DEPUIS seize ans, la Somalie est ravagée par la guerre, la sécheresse et les inondations. Le désordre domine le centre et le sud de ce pays de 9 millions d’habitants, tandis que le Puntland et le Somaliland, au nord, sont épargnés par le conflit.

La Somalie vit aujourd’hui des heures cruciales. En décembre dernier, le Conseil des Cours islamiques de Somalie, qui avait pris le contrôle de la capitale et du sud du pays voici six mois, a été renversé et ses dirigeants mis en fuite. Après une guerre éclair, le gouvernement fédéral de transition, appuyé par l’armée éthiopienne, s’est installé à Mogadiscio alors que l’aviation américaine pilonnait des positions suspectées d’abriter des militants islamistes liés à Al Qaida. Depuis, les combats ont repris de plus belle à Mogadiscio entre le gouvernement de transition et divers groupes d’insurgés et seigneurs de la guerre. Parallèlement, les premières troupes de maintien de la paix dépêchées par l’Union africaine s’efforçaient de prendre position dans la capitale. La plupart des civils capables de quitter la ville tentaient de fuir. À la mi-avril, plus de 100 000 habitants avaient déserté Mogadiscio.

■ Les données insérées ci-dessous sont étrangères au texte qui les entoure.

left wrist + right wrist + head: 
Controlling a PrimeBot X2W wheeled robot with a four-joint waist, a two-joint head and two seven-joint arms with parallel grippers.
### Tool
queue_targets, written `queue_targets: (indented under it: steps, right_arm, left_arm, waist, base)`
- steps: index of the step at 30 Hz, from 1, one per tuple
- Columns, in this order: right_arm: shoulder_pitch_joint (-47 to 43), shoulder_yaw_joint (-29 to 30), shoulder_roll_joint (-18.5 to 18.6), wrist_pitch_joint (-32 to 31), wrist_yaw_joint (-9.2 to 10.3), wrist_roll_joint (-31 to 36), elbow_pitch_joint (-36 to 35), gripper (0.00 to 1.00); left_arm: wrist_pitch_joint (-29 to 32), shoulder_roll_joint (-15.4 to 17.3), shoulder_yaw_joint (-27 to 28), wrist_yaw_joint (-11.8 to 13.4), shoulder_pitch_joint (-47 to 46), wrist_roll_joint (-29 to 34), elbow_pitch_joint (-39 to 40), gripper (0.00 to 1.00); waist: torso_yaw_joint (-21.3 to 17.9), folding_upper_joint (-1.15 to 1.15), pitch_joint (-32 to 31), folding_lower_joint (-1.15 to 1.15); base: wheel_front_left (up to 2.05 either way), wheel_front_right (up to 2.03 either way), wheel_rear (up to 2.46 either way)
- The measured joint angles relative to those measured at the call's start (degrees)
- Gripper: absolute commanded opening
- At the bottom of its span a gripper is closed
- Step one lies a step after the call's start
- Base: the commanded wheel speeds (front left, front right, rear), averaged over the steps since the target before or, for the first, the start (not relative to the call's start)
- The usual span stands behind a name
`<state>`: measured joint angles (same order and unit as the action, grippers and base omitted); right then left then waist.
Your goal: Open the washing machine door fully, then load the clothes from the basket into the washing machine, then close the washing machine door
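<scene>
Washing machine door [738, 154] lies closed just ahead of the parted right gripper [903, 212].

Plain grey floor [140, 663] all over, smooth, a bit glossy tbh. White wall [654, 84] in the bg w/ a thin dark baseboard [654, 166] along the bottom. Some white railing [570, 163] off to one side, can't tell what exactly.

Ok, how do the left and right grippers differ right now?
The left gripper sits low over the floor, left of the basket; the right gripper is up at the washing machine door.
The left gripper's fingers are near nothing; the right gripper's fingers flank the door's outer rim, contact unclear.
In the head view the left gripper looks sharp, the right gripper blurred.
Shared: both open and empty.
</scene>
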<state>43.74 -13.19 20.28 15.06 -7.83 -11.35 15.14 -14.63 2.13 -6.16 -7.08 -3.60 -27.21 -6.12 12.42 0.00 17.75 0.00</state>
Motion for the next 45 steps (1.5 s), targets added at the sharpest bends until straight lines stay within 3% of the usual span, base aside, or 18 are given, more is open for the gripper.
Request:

Le CICR concentre ses efforts sur les soins aux centaines de blessés — civils pour la plupart — qui ont été accueillis dans divers hôpitaux, en particulier ceux de Madina et de Keysaney. En raison de l’insécurité, d’autres victimes sont privées d’accès aux soins médicaux. En dehors de la capitale, le CICR — en liaison étroite avec le Croissant-Rouge somalien — secourt les personnes touchées par le conflit et apporte un soutien aux victimes de la sécheresse et des récentes inondations. Il s’efforce aussi d’obtenir l’accès aux personnes détenues en relation avec le conflit. On dénombre aujourd’hui plus de 600 000 personnes déplacées à l’intérieur du pays, en raison du conflit et des graves inondations qui ont frappé le sud en novembre. L’aide d’urgence est fournie sous forme d’abris, d’eau potable, de vivres et de soins de santé ainsi que de rétablissement des contacts familiaux. En complément à l’action d’urgence en cours, le CICR poursuit ses quelque 300 programmes de santé ainsi que des projets agro-alimentaires, notamment la distribution de semences pour aider les victimes à retrouver leur autonomie.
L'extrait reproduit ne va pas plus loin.